What the task asks:
Write out the entire listing below exactly, with the pictures left out.

Dataset section:
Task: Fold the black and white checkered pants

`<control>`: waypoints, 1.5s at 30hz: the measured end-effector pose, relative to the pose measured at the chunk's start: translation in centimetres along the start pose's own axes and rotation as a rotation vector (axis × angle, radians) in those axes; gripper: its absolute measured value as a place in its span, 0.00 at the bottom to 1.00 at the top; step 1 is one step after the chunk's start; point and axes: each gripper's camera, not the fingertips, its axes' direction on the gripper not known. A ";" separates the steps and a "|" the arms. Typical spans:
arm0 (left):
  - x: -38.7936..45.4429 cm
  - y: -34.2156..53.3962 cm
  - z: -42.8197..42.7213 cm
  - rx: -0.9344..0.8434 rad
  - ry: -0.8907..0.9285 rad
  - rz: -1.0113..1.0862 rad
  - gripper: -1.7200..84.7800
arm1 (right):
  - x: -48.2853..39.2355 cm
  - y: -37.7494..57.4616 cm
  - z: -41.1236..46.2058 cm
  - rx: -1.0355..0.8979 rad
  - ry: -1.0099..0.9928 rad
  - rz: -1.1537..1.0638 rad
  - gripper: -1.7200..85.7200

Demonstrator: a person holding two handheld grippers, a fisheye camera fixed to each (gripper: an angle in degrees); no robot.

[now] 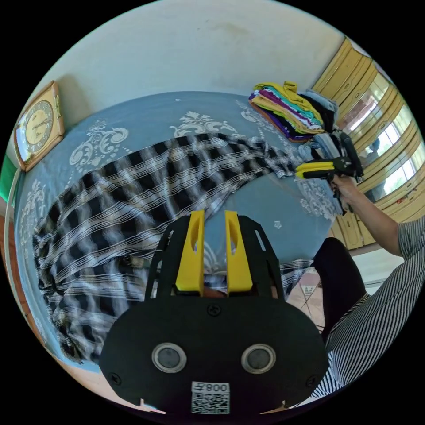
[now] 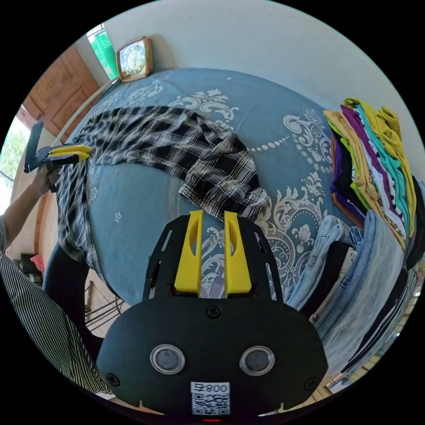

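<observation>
The black and white checkered pants [image 1: 146, 186] lie spread across a blue patterned bed [image 1: 274, 208]. My left gripper [image 1: 214, 217] hovers at the near edge of the cloth, jaws a narrow gap apart with only bedcover showing between them. In the right gripper view the pants [image 2: 177, 141] run from the far left to a bunched leg end just beyond my right gripper [image 2: 213, 217], also slightly open and holding nothing. The right gripper [image 1: 297, 171] appears at the leg end in the left gripper view. The left gripper [image 2: 88, 152] sits by the waist end.
A stack of folded colourful clothes [image 1: 292, 110] [image 2: 376, 168] stands on the bed's far corner, with folded jeans [image 2: 354, 274] beside it. A clock [image 1: 37, 124] leans against the wall. The person's striped sleeve [image 1: 367, 318] and dark-clad leg are at the bedside. Yellow-framed windows [image 1: 380, 133] lie beyond.
</observation>
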 end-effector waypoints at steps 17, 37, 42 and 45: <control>6.4 -18.0 16.0 -0.088 0.376 -0.091 0.04 | 1.8 5.2 1.3 0.056 0.116 -0.063 0.08; 9.3 -23.4 18.5 -0.045 0.490 -0.230 0.06 | 4.9 9.2 -0.8 0.116 -0.003 -0.024 0.03; 10.7 -27.8 15.1 0.120 0.545 -0.121 0.05 | 7.0 9.6 -4.1 0.235 -0.017 0.026 0.03; 12.2 -32.5 13.9 0.169 0.541 -0.031 0.05 | 9.5 8.6 -6.3 0.278 -0.016 0.086 0.03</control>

Answer to this problem:
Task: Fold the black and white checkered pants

`<control>`: waypoints, 1.5s at 30hz: the measured end-effector pose, relative to the pose measured at the chunk's start: translation in centimetres along the start pose's own axes and rotation as a rotation vector (axis × angle, radians) in those axes; gripper: its absolute measured value as a place in its span, 0.00 at the bottom to 1.00 at the top; step 1 is one step after the chunk's start; point and axes: each gripper's camera, not the fingertips, its axes' direction on the gripper not known. A ";" separates the steps and a "|" the arms. Typical spans:
arm0 (left):
  - x: -38.7936..45.4429 cm
  - y: -34.2156..53.3962 cm
  - z: -42.8197..42.7213 cm
  - rx: -0.9344..0.8434 rad
  - ry: -0.8907..0.9285 rad
  - rz: -1.0113..1.0862 rad
  - gripper: -1.7200..84.7800
arm1 (right):
  - x: -48.2853..39.2355 cm
  - y: -37.7494..57.4616 cm
  - z: -41.1236..46.2058 cm
  - rx: -1.0355..0.8979 rad
  - ry: -1.0099..0.9928 rad
  - rz: -1.1537..1.0638 rad
  - gripper: -1.7200..85.7200

Demonstrator: a person holding two handheld grippers, a fisheye camera fixed to each (gripper: an angle in degrees); no robot.

[now] 
[now] 

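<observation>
The black and white checkered pants [image 1: 146, 186] lie spread across a blue patterned bed [image 1: 274, 208]. My left gripper [image 1: 214, 217] hovers at the near edge of the cloth, jaws a narrow gap apart with only bedcover showing between them. In the right gripper view the pants [image 2: 177, 141] run from the far left to a bunched leg end just beyond my right gripper [image 2: 213, 217], also slightly open and holding nothing. The right gripper [image 1: 297, 171] appears at the leg end in the left gripper view. The left gripper [image 2: 88, 152] sits by the waist end.
A stack of folded colourful clothes [image 1: 292, 110] [image 2: 376, 168] stands on the bed's far corner, with folded jeans [image 2: 354, 274] beside it. A clock [image 1: 37, 124] leans against the wall. The person's striped sleeve [image 1: 367, 318] and dark-clad leg are at the bedside. Yellow-framed windows [image 1: 380, 133] lie beyond.
</observation>
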 end-effector waypoints at steps 17, 37, 42 and 45: <control>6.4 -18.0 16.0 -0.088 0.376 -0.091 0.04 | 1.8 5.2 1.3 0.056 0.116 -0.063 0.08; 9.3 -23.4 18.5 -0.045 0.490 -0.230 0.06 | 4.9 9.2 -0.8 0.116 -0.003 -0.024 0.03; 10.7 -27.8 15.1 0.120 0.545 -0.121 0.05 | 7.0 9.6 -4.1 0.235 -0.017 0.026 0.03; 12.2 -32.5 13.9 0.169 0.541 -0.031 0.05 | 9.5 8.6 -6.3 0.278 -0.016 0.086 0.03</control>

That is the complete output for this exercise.